Problem description -
The listing below must be given again in full, exactly.

Raw data -
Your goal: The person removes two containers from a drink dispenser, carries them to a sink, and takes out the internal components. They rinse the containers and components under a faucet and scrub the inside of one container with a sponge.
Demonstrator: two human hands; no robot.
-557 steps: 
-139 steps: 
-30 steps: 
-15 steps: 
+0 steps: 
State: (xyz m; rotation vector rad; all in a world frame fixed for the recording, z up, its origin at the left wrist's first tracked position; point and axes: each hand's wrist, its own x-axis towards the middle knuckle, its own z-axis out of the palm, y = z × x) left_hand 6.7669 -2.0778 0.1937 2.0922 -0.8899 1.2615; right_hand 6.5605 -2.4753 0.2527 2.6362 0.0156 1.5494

Task result -
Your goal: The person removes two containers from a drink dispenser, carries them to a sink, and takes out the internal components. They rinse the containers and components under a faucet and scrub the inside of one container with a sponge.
Demonstrator: two human hands; no robot.
-557 steps: 
-139 steps: 
-30 steps: 
-15 steps: 
+0 steps: 
State: (xyz m; rotation vector rad; all in a world frame fixed for the recording, z up, its origin at the left wrist's first tracked position; point and axes: each hand's wrist, its own x-axis towards the middle knuckle, its own z-axis out of the palm, y = z × x) left_hand 6.7669 -2.0778 0.1937 2.0922 -0.8899 1.2615; right_hand 6.5605 -2.4753 0.2527 2.6362 0.0156 1.5494

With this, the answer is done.